## ASSIGNMENT:
Scan the records below. List lines holding "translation".
Segment Start: THE INPUT
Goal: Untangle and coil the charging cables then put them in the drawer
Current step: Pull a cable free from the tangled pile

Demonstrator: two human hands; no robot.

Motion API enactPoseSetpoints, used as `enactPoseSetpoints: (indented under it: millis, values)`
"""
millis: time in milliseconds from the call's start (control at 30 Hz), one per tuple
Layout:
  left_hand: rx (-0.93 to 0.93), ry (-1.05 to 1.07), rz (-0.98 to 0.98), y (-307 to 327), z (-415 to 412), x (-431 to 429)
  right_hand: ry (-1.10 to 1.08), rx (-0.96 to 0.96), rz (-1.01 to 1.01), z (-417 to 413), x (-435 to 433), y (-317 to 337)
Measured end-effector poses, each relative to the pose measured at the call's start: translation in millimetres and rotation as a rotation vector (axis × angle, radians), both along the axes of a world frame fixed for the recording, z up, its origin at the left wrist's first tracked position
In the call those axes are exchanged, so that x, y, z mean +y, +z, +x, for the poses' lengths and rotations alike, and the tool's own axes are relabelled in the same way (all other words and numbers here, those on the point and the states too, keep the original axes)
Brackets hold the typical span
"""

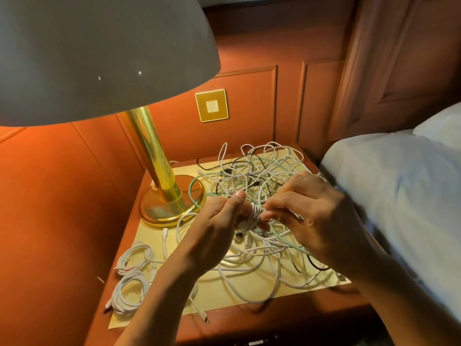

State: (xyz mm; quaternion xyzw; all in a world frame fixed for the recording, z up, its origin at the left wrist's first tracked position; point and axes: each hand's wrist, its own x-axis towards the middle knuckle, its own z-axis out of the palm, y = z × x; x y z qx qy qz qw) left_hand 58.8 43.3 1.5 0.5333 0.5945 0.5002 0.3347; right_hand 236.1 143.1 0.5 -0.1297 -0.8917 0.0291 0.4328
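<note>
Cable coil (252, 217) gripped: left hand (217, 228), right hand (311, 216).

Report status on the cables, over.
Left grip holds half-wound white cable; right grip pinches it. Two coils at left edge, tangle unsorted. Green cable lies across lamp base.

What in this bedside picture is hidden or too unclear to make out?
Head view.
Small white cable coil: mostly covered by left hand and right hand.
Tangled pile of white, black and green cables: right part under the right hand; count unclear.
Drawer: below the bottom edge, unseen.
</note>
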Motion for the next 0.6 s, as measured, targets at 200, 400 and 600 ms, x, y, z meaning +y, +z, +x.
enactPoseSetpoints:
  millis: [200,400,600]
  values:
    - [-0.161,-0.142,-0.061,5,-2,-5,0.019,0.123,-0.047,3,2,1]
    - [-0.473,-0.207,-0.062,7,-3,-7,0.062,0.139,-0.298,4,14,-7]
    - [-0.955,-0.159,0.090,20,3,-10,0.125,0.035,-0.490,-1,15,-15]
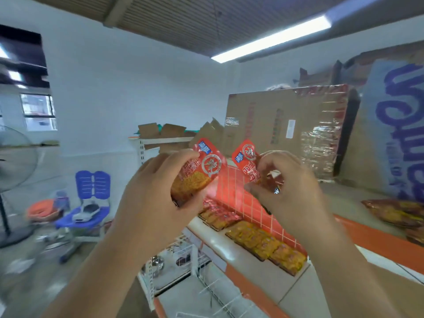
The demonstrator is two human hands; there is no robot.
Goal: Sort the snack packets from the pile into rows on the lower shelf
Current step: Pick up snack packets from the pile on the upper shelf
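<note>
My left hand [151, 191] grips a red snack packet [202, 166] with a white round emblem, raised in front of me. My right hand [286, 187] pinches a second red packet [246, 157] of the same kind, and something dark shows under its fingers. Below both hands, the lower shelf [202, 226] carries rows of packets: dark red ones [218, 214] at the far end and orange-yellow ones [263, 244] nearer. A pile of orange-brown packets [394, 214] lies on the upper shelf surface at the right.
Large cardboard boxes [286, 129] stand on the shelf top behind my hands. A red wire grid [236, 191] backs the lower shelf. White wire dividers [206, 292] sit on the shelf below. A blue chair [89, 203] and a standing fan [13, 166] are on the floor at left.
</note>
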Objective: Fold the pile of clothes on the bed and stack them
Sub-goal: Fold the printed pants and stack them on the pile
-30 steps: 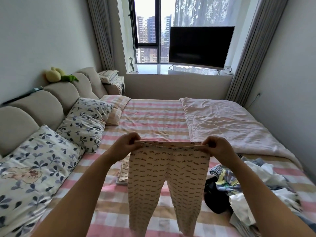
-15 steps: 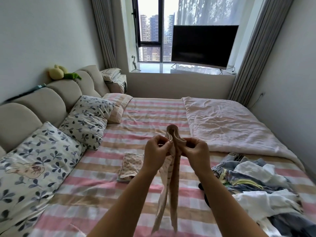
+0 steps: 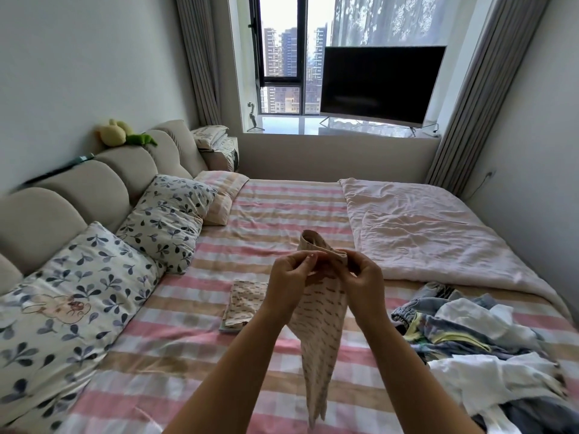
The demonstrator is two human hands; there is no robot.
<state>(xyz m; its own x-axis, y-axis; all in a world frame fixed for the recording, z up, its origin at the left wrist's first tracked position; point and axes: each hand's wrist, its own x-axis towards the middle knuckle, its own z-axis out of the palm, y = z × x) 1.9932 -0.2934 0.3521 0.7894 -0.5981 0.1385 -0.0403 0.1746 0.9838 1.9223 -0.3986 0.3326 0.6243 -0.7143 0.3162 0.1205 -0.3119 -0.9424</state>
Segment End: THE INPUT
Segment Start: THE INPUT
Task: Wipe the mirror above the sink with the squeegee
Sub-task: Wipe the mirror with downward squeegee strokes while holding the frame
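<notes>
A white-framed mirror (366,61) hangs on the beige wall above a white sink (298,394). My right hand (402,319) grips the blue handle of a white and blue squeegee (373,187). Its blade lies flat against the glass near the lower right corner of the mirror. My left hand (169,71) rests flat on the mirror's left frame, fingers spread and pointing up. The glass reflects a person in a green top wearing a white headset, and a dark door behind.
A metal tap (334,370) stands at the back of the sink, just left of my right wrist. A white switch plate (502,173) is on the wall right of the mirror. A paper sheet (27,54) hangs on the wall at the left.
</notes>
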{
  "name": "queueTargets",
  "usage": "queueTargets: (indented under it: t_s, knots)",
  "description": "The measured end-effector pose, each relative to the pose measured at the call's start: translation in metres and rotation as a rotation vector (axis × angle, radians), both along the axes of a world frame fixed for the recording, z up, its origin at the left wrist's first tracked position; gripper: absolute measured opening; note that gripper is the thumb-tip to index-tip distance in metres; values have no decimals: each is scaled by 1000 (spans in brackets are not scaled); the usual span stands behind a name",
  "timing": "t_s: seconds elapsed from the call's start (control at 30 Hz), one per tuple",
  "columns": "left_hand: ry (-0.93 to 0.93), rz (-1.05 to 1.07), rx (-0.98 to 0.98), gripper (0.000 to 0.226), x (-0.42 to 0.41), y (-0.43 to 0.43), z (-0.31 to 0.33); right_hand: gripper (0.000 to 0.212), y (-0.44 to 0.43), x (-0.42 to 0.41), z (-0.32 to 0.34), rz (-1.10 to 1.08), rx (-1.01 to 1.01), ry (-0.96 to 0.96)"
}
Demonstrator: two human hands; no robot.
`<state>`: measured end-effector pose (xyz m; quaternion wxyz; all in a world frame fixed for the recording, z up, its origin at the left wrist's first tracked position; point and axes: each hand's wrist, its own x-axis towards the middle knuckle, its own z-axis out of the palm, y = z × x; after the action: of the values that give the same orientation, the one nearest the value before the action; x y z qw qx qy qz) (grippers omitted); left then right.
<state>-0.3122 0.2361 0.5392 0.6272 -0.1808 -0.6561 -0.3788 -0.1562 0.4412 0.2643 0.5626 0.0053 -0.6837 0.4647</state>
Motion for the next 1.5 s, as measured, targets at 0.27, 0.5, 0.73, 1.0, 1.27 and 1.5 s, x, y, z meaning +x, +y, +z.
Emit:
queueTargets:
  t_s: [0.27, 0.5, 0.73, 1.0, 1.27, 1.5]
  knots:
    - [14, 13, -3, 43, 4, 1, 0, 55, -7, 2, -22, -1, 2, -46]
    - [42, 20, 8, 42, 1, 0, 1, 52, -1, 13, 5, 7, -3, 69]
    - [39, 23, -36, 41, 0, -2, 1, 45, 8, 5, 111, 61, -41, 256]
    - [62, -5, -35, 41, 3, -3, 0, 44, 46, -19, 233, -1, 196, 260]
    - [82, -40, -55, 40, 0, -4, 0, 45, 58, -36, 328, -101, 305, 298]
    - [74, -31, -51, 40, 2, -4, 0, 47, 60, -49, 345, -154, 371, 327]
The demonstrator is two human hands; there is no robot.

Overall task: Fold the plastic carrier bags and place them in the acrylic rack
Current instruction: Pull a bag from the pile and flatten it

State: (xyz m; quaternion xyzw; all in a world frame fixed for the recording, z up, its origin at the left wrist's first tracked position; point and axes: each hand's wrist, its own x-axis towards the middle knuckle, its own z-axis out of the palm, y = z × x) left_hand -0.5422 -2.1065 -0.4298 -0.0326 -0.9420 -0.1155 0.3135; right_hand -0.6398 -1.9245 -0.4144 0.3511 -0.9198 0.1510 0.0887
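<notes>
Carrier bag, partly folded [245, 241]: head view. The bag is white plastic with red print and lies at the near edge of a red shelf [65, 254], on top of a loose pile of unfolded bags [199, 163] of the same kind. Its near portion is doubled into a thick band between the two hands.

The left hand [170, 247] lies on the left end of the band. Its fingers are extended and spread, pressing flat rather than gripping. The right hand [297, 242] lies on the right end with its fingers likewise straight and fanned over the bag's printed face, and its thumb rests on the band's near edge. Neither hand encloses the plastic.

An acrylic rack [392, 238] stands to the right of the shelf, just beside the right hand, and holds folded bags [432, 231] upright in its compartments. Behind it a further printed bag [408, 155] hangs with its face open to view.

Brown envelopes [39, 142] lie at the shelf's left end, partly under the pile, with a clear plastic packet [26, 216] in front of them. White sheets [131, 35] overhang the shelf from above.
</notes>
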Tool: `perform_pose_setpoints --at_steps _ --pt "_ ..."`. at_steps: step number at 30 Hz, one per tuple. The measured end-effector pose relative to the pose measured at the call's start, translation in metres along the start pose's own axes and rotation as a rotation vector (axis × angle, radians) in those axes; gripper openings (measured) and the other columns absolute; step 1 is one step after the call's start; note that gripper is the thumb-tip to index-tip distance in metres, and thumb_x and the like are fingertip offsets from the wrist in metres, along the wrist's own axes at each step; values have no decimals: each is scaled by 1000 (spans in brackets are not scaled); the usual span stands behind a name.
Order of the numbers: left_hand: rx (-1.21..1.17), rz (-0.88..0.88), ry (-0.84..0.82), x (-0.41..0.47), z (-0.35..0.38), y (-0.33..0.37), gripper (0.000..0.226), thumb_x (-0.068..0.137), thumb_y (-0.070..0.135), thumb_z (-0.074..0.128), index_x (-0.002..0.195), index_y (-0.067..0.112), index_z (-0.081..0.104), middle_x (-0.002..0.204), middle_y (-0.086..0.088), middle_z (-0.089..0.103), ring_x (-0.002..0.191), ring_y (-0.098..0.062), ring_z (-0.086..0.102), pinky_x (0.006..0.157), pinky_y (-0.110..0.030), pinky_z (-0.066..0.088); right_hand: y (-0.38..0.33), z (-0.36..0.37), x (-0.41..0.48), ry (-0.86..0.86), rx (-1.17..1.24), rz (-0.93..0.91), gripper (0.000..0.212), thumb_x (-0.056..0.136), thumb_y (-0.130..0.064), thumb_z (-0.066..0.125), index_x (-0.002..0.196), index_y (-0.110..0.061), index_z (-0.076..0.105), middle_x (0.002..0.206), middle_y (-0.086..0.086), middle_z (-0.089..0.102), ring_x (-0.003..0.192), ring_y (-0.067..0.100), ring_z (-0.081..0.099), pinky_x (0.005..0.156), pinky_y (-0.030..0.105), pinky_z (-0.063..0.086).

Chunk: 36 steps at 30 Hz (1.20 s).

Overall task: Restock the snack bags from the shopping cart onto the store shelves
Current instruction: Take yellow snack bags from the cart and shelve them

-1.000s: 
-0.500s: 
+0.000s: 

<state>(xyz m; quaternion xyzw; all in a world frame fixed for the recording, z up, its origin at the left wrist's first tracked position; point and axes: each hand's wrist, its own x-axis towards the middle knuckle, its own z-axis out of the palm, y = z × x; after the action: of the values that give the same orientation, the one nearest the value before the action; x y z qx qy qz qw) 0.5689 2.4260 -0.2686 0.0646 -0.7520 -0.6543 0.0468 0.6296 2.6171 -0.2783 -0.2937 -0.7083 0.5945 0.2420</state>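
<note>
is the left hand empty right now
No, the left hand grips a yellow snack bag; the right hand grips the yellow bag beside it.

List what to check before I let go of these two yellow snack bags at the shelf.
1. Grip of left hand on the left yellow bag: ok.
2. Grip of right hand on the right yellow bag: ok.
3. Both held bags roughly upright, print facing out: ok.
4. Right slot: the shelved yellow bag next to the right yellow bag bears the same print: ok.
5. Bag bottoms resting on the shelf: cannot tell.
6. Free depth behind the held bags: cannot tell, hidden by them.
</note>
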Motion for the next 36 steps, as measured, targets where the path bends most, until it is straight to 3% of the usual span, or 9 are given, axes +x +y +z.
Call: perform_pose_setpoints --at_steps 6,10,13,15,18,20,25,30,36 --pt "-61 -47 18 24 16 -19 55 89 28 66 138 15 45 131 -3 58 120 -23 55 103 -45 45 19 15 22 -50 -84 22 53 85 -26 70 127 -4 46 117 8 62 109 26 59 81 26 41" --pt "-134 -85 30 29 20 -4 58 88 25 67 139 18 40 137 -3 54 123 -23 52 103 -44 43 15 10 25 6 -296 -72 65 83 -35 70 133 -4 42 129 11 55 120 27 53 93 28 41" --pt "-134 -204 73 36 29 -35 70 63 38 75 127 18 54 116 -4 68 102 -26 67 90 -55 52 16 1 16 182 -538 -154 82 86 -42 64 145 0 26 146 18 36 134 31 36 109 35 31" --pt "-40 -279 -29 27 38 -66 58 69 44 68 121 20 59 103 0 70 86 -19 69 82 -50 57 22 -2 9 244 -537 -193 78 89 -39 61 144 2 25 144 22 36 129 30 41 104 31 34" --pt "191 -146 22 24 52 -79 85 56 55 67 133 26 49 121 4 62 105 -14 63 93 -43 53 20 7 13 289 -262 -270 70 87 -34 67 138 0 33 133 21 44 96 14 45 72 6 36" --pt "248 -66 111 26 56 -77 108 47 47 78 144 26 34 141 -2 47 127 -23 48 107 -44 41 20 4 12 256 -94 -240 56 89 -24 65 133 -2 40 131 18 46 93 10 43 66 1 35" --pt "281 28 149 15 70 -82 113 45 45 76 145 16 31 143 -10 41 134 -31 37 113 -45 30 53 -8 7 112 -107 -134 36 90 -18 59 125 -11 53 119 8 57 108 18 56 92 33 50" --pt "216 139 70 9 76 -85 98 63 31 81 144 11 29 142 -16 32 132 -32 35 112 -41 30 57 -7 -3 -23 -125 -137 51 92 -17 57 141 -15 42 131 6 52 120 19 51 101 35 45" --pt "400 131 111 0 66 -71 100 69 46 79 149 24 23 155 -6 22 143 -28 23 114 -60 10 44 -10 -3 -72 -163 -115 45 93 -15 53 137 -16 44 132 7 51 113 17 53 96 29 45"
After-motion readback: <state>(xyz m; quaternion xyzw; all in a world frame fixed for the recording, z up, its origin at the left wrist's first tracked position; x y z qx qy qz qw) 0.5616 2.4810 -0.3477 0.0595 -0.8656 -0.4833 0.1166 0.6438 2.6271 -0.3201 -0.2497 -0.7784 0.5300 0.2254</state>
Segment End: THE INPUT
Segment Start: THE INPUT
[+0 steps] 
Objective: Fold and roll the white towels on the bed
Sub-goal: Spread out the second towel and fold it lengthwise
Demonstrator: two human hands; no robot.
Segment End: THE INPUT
## EXERCISE ANSWER:
Measured end-effector poses, each relative to the pose measured at the call's start: translation in millimetres and rotation as a rotation vector (axis × angle, radians), both along the axes of a world frame fixed for the recording, z up, its origin at the left wrist's first tracked position
  "description": "The measured end-effector pose, each relative to the pose measured at the call's start: translation in metres and rotation as a rotation vector (axis × angle, radians), both along the axes of a world frame fixed for the recording, z up, its origin at the left wrist's first tracked position; gripper: absolute measured opening; note that gripper is the thumb-tip to index-tip distance in metres; values have no decimals: each is scaled by 1000 (spans in brackets are not scaled); the usual span stands behind a name",
Tool: `perform_pose_setpoints --at_steps _ --pt "_ ..."`. at_steps: step number at 30 Hz, one per tuple. The measured end-effector pose relative to the pose measured at the call's start, translation in metres along the start pose's own axes and rotation as a rotation vector (axis × angle, radians) in those axes; gripper openings (measured) and the other columns absolute; step 1 is one step after the call's start; note that gripper is the thumb-tip to index-tip distance in metres, and thumb_x and the like are fingertip offsets from the wrist in metres, along the wrist's own axes at each step; values have no decimals: each is scaled by 1000 (spans in brackets are not scaled); the usual span stands behind a name.

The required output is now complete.